Problem requirements:
The answer must be the lines from the one containing "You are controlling" through the last line of the data below, copied exactly, with nothing else.

Source data:
**********

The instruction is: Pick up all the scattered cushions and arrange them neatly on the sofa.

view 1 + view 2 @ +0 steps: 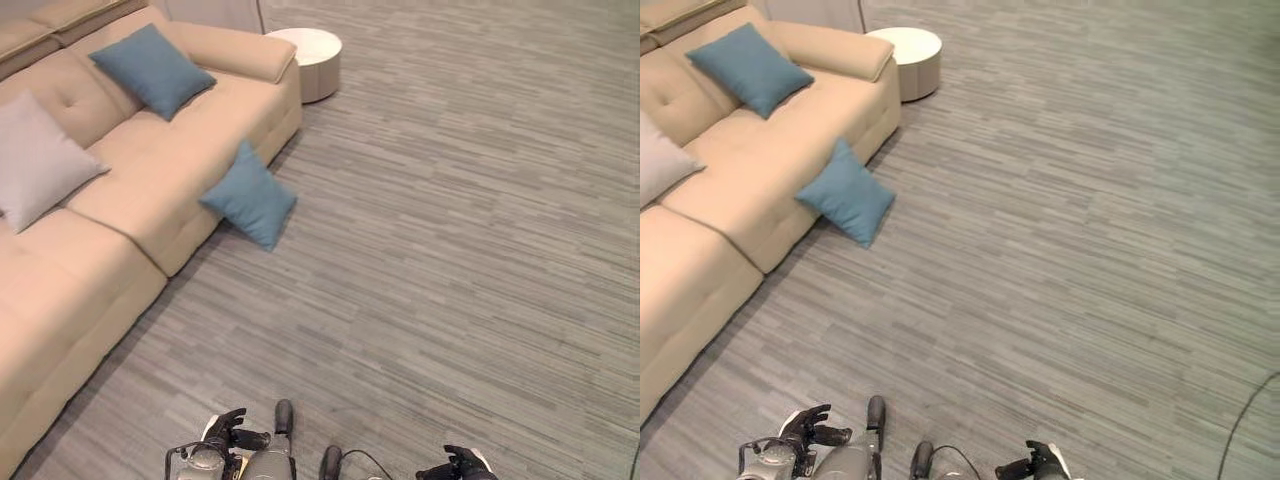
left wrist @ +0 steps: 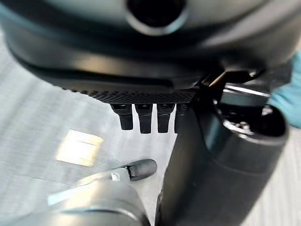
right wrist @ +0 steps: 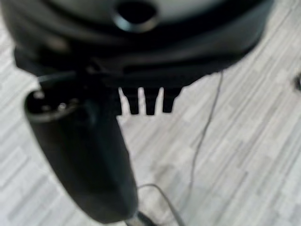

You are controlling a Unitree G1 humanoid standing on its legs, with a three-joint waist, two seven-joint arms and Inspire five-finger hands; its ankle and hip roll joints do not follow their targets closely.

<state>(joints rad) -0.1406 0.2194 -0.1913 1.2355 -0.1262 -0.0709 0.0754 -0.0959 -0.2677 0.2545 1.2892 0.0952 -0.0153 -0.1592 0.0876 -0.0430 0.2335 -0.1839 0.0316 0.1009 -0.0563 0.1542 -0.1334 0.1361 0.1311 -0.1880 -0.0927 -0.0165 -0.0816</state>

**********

Answer box:
You are controlling a Unitree G1 humanoid standing on its legs, with a three-joint waist, two seven-joint arms and Inspire five-finger hands; its ankle and hip roll joints do not follow their targets closely.

<state>(joints rad) -0.1406 0.2194 -0.1913 1.2355 -0.1262 -0.0709 0.0754 -0.0959 -0.2677 0.2545 1.2892 0.0952 -0.0153 -0.1592 0.0876 -0.0430 0.2335 -0.1839 0.0316 0.1009 -0.0563 0.1542 -0.1334 0.1361 0.1311 -0.1880 -0.0927 -0.0165 -0.0816</state>

Nothing else remains for the exercise.